A federal judge in the U.S. ruled that a piece of AI-generated art cannot receive copyright – a decision that could have major implications for Hollywood production houses and record labels.
The lawsuit, first reported by The Hollywood Reporter, was brought against the US Copyright Office by plaintiff Stephen Thaler, in an attempt to list his own AI system as the sole creator of an artwork called “A Recent Entrance to Paradise”. Thaler has previously filed other lawsuits related to AI inventions, such as listing his AI machine as an inventor in a patent application.
District Court Judge Beryl A. Howell ruled that copyright law has “never stretched so far” as to “protect works generated by new forms of technology operating absent any guiding human hand.” She said humans are an “essential part of a valid copyright claim” and “human authorship is a bedrock requirement of copyright.”
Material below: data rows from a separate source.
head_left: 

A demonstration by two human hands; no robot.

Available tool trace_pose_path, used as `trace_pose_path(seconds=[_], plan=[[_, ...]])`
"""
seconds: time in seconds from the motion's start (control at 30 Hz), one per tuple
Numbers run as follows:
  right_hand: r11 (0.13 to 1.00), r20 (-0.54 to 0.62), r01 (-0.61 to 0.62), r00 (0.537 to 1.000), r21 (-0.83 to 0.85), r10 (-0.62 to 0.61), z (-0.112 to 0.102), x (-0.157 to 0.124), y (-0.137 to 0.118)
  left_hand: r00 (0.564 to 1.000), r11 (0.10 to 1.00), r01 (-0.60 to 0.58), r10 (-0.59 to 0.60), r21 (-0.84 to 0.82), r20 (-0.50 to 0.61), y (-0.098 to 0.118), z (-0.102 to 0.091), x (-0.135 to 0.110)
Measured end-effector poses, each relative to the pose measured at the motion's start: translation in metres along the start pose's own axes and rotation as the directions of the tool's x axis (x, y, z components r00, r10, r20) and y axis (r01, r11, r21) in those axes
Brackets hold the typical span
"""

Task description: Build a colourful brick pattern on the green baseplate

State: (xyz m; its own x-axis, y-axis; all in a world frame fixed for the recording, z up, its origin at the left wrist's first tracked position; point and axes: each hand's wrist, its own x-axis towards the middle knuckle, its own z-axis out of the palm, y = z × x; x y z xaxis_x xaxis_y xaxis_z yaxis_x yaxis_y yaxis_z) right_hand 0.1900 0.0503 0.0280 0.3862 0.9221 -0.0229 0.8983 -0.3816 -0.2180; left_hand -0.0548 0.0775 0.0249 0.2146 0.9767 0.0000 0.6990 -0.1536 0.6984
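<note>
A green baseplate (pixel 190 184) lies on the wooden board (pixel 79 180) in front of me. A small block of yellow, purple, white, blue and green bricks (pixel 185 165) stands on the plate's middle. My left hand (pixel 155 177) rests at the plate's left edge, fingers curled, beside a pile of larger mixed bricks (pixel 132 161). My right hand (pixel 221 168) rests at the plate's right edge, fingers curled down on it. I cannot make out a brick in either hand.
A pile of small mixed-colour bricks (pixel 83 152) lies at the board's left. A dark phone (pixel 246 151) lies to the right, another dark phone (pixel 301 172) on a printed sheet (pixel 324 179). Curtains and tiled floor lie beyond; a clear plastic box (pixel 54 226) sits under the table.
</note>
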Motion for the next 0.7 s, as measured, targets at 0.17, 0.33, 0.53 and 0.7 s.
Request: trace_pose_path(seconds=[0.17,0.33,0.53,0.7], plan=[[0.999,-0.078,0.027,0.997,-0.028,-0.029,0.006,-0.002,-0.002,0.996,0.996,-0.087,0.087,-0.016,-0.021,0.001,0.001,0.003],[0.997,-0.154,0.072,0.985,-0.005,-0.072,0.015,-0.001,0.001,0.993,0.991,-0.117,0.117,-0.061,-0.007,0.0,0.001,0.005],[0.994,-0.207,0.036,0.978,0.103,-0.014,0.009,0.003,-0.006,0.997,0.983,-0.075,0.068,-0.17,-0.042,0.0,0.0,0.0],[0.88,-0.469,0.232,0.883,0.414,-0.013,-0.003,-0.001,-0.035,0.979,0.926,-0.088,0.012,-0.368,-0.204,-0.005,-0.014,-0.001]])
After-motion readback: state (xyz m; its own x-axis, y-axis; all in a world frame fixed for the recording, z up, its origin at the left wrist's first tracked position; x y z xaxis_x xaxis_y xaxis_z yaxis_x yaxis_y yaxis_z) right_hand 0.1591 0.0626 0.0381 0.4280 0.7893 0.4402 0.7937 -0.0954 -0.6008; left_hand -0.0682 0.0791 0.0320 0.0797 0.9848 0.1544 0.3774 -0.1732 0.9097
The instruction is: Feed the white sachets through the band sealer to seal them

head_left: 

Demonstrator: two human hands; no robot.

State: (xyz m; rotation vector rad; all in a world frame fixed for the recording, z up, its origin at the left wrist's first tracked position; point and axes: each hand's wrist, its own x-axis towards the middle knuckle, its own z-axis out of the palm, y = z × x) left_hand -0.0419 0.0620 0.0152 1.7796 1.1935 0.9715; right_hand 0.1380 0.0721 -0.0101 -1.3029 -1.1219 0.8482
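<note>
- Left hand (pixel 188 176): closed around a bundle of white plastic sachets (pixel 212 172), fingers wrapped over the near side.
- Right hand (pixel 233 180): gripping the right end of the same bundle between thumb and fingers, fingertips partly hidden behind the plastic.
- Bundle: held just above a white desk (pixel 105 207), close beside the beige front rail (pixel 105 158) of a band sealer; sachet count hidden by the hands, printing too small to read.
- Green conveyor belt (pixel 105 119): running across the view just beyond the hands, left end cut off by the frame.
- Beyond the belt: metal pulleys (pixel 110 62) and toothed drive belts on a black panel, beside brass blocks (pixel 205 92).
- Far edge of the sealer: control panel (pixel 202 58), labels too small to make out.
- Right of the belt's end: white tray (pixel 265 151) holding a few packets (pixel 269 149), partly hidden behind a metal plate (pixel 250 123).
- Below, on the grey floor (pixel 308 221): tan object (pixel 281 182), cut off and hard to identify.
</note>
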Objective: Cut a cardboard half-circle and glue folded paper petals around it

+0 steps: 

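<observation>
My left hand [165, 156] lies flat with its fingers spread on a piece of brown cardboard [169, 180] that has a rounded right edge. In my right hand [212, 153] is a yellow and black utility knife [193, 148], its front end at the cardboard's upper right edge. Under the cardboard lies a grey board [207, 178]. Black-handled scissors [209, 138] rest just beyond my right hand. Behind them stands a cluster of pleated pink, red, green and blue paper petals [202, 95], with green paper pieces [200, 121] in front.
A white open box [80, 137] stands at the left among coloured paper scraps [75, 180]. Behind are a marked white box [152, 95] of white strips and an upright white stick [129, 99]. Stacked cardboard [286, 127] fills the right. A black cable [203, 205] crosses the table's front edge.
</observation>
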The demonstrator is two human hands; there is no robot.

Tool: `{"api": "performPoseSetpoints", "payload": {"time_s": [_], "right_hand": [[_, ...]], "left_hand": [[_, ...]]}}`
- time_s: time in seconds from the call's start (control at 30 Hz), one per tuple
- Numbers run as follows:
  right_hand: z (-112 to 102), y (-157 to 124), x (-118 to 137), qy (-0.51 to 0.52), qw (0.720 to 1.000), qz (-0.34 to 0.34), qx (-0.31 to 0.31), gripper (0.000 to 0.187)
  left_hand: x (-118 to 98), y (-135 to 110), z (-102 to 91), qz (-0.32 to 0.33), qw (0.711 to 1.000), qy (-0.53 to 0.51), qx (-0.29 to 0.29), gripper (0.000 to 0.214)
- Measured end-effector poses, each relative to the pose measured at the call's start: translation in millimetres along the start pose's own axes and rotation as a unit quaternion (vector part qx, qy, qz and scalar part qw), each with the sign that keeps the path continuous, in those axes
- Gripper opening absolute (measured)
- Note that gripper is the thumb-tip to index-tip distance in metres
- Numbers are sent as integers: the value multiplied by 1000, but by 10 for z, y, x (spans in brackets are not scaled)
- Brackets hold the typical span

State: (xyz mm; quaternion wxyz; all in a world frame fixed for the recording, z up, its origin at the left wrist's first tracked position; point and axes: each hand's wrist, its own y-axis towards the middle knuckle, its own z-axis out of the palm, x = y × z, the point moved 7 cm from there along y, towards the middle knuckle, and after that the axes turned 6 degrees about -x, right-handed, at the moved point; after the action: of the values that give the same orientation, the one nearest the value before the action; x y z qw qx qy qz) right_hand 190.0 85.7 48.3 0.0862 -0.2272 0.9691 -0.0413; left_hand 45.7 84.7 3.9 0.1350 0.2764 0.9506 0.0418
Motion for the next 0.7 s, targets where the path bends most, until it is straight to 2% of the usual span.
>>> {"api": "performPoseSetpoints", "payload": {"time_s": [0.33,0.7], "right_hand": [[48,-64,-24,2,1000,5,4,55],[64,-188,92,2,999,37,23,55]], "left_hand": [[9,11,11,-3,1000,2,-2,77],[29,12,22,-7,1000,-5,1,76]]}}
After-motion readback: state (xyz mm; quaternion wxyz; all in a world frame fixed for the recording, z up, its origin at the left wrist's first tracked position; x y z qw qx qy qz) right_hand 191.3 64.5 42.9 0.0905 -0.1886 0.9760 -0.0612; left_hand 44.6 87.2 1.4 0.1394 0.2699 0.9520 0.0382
What degree of “help” from AI in creation might still allow for copyright remains an open question.
Judge Howell also acknowledged that we are on the verge of “approaching new frontiers in copyright,”, which will inevitably raise complex questions concerning the level of human involvement required for copyrighting art or music generated by AI.
The judge cited the famous “monkey selfie” case – David Slater and People for the Ethical Treatment of Animals (PETA) were at loggerheads for years over who owns the rights to the famous “monkey selfie” taken by a curious macaque in 2011, using Slater’s equipment. The two parties eventually settled but the court also found that non-humans don’t have any legal authority for copyright claims.
The decision might still sound alarm bells for Hollywood studios over a contract dispute they are facing with striking actors and writers. The TV and film writers’ union has been striking since May 2 after the WGA did not reach a new contract agreement with the Alliance of Motion Picture and Television Producers, which represents 350 major studios and streamers. AI is a key issue in the strike, amid concerns that studios could use the technology to write screenplays or reproduce actors’ likenesses. But if studios can’t gain copyright protections over any work produced by AI, there’s no incentive for them to invest in such projects.
The use of AI-generated background actors in Disney+’s WandaVision has become a major point of contention in the ongoing strike, raising concerns over consent and potential job displacement for real actors. Multiple reports claim that studios have already utilized technology to replace background actors with digital avatars in upcoming movies, such as “Captain America: Brave New World” and Netflix’s “The Residence.” Some actors claim that studios did not give them a chance to opt out of the scan, as it was a requirement for the hiring process.
Background actors fear that they might be the first in the industry to become obsolete due to AI, as studios may favour digital replicas over hiring physical actors for non-speaking roles.